I just got back from spending lots of $$ and lots of time taking my cat into the emergency clinic because she got pretty sick pretty fast today.

For anybody who is a vet or has some experience I am curious about the recovery of this.

I was pretty sure she had milk fever as to how sudden the symptoms set in and her symptoms were what i read happens with milk fever. I also wondered about mastits because her hind nipples looked a little redder to me than normal.

So I took her in and I was speeding of course because the vet clinic is an hour away and I really was worried she was going to die on the way in. I had phoned the vet clinic before I left the house to tell them to expect me and to be aware of the situation.

I took her temp at home and it was 41.6 C. When we got there they took her to the back right away. I asked if they could check for milk fever and mastitis as the were the two that just stuck in my head. They ran some other tests and what came back positive was for low calcium and a really low 
WBC (it was 1.5) They tested other things and they were normal. She is being kept in overnight and the will be giving her IV fluids and IV antibiotics. They want to run a whole bunch of other tests on her even though the vet admited probably milk fever and it looked like mastitis. I told them I didn't want them to run some of those tests because I am not made of money and I am already looking at a vet bill in the 4 digit range. If she has low calcium and symptoms of milk fever and her one hind nipple is red and hot why wouldn't you treat for milk fever and mastitis. They gave her calcium and she was doing better but she is still fighting an infection.

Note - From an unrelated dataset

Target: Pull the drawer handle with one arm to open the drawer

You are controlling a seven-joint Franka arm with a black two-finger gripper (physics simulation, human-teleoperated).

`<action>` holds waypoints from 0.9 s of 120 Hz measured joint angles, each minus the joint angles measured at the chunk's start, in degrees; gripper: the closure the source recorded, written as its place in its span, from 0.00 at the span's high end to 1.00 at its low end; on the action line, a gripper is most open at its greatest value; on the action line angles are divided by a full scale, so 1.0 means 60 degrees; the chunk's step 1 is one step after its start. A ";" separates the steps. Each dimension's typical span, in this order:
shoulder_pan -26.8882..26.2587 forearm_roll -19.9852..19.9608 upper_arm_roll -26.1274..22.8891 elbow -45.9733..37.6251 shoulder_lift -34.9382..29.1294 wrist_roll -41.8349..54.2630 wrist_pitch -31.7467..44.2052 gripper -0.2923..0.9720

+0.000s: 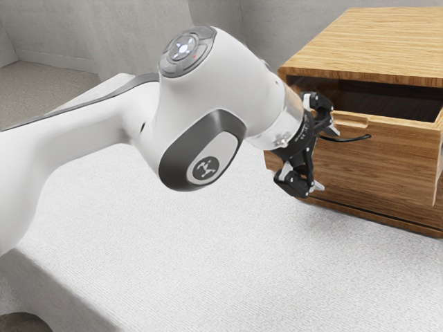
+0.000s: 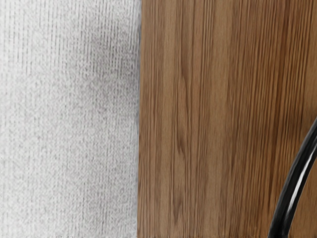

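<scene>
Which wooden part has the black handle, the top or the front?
The drawer front, under the cabinet top. A thin black handle sticks out by the claw; the top is plain.

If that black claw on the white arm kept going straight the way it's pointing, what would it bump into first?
Most likely the wooden drawer front, just below the thin black handle. The black two-finger gripper points at that panel from close by, though the gap is hard to judge.
</scene>
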 joint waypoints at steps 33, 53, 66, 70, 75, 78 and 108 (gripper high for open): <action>-0.0116 -0.0108 0.0007 -0.0949 -0.0704 -0.0088 0.0404 0.77; -0.0173 -0.0126 0.0001 -0.1590 -0.1267 -0.0152 0.0583 0.77; -0.0188 -0.0151 -0.0010 -0.2032 -0.1675 -0.0203 0.0674 0.77; -0.0193 -0.0168 -0.0019 -0.2188 -0.1812 -0.0219 0.0701 0.77; -0.0239 -0.0192 -0.0025 -0.2372 -0.1972 -0.0241 0.0731 0.77; -0.0263 -0.0209 -0.0029 -0.2484 -0.2071 -0.0255 0.0747 0.77; -0.0951 -0.0673 -0.0028 -0.1573 -0.2688 -0.0385 -0.1191 0.77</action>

I guess I am just frustrated.... I told them what I thought it was... The tests have proven it so why not just treat that instead of trying to find something else and $100s of dollars in tests just to come back with what I said it was. Why wouldn't they just test for that and say oh yeah it was positive we will treat for that. Sorry for venting and ranting.... I am worried about her.... I am worried that this treatment is worth 2 mortgage payments.... Stress, stress, stress....

Then they said they might have to do a masectomy.... Has anyone had experience with cats getting milk fever or mastitis?


----------



## GoldenMom (Jan 2, 2005)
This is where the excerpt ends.